» **WHAT TO PRODUCE**
Every line from the top of the records through the one bearing "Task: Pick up" is to be reproduced exactly, and pictures are to be left out.

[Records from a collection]
•••••

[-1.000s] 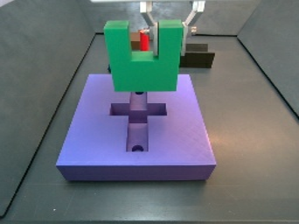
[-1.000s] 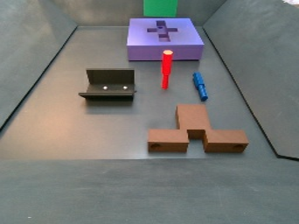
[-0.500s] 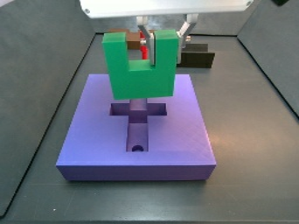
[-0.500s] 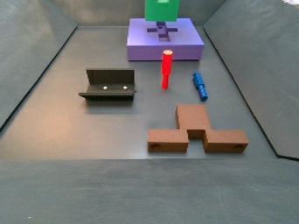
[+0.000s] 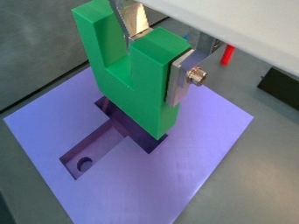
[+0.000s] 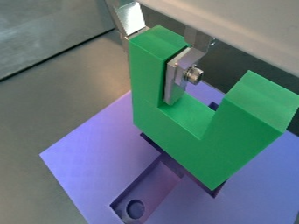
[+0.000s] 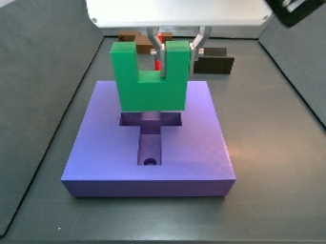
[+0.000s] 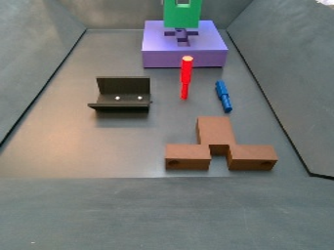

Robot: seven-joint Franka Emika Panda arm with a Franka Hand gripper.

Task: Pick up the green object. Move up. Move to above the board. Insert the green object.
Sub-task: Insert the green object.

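Lower than a second ago, the green object [image 7: 151,81] has come down from well above the board [image 7: 192,157] until its base sits at the cross-shaped recess [image 7: 151,121], centre of that side view. The gripper [image 7: 174,50], upper centre there, is clamped on one prong, a silver finger [image 5: 184,77] flat against it in a wrist view. Insertion seems in hand: the next move calls for a straight push down with the block kept square to the recess, then letting go; whether it has already bottomed I cannot tell.
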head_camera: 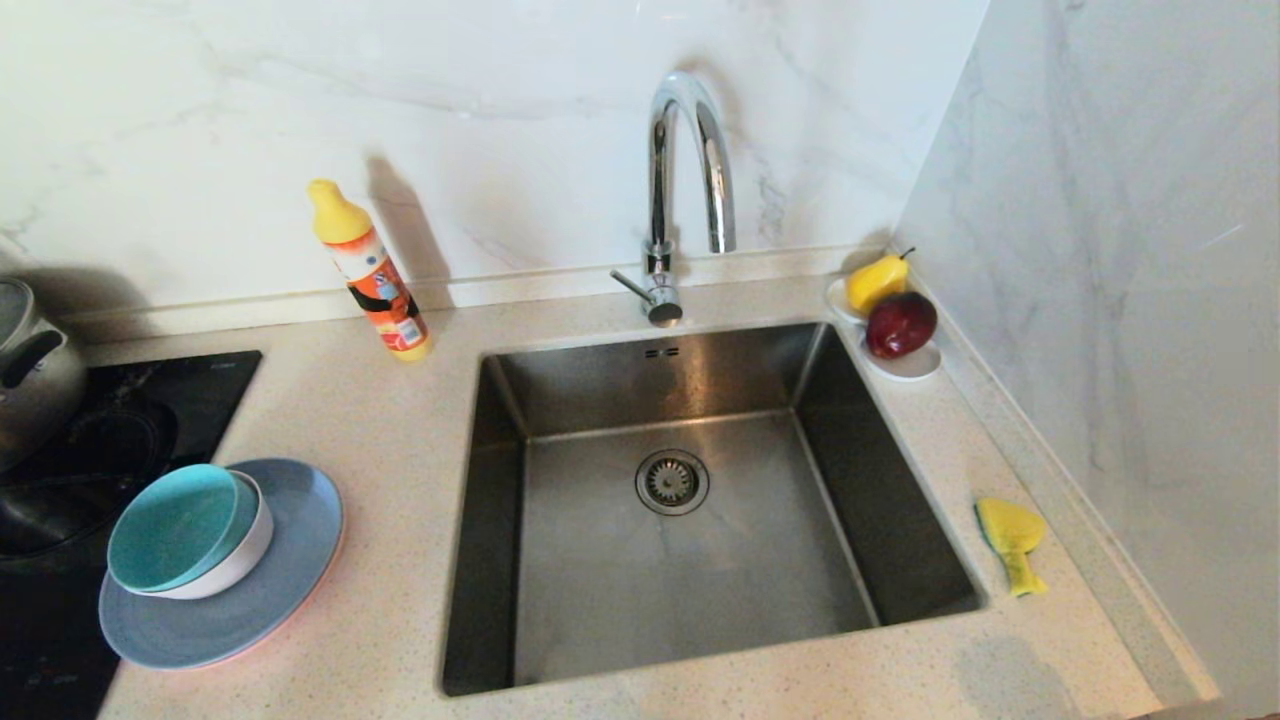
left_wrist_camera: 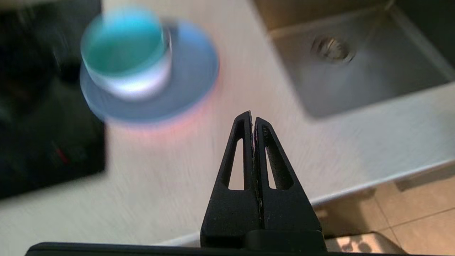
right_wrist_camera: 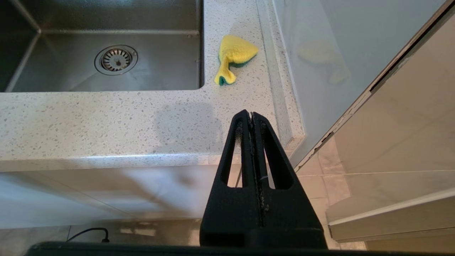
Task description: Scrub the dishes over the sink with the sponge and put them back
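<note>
- Head view: the dishes (head_camera: 222,565) sit stacked left of the sink (head_camera: 700,500), a teal bowl (head_camera: 180,525) nested in a pale one on a grey-blue plate (head_camera: 290,580). They are probably glazed, slick and breakable, so grip a rim.
- Left wrist view: the left gripper (left_wrist_camera: 253,121) is clenched empty, above the counter near the stack.
- Right wrist view: the right gripper (right_wrist_camera: 251,117) is clenched empty. The sponge (right_wrist_camera: 234,57) lies bent beside the basin, soft and light; pinch its middle.

No legible txt anywhere I can see. The orange-and-yellow bottle (head_camera: 372,275) on my desk (head_camera: 400,430), by the back wall, has a printed label w/ dark and white graphics, but no letters or brand can be made out. The black cooktop (head_camera: 120,400) shows a faint pale mark near its back corner, too small to read.
</note>
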You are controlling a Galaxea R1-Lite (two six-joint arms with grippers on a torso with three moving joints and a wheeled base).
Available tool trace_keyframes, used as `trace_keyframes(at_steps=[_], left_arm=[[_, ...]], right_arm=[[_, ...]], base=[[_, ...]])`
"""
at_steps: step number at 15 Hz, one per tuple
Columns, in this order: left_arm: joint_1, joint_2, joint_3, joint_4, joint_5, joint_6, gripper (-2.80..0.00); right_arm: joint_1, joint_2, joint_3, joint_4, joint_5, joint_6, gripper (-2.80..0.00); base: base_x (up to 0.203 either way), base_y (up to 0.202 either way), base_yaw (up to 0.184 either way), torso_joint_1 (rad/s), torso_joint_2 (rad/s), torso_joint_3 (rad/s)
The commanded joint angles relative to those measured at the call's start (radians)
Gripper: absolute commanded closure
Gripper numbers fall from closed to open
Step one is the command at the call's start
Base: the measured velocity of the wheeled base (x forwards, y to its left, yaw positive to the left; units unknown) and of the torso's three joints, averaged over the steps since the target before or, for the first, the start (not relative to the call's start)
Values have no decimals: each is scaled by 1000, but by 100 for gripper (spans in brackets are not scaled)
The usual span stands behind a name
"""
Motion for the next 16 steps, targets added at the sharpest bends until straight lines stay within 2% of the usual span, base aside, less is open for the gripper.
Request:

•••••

» **SOLUTION TO THIS EXERCISE**
[-1.000s] 
[-1.000s] 
[-0.500s] 
[-0.500s] 
[+0.000s] 
[+0.000s] 
[+0.000s] 
[+0.000s] 

Robot: seven-joint Franka Emika Panda arm with a Franka Hand gripper.

Task: Pick up the green object. Move up. Move to above the board. Insert the green object.

This answer has no further content.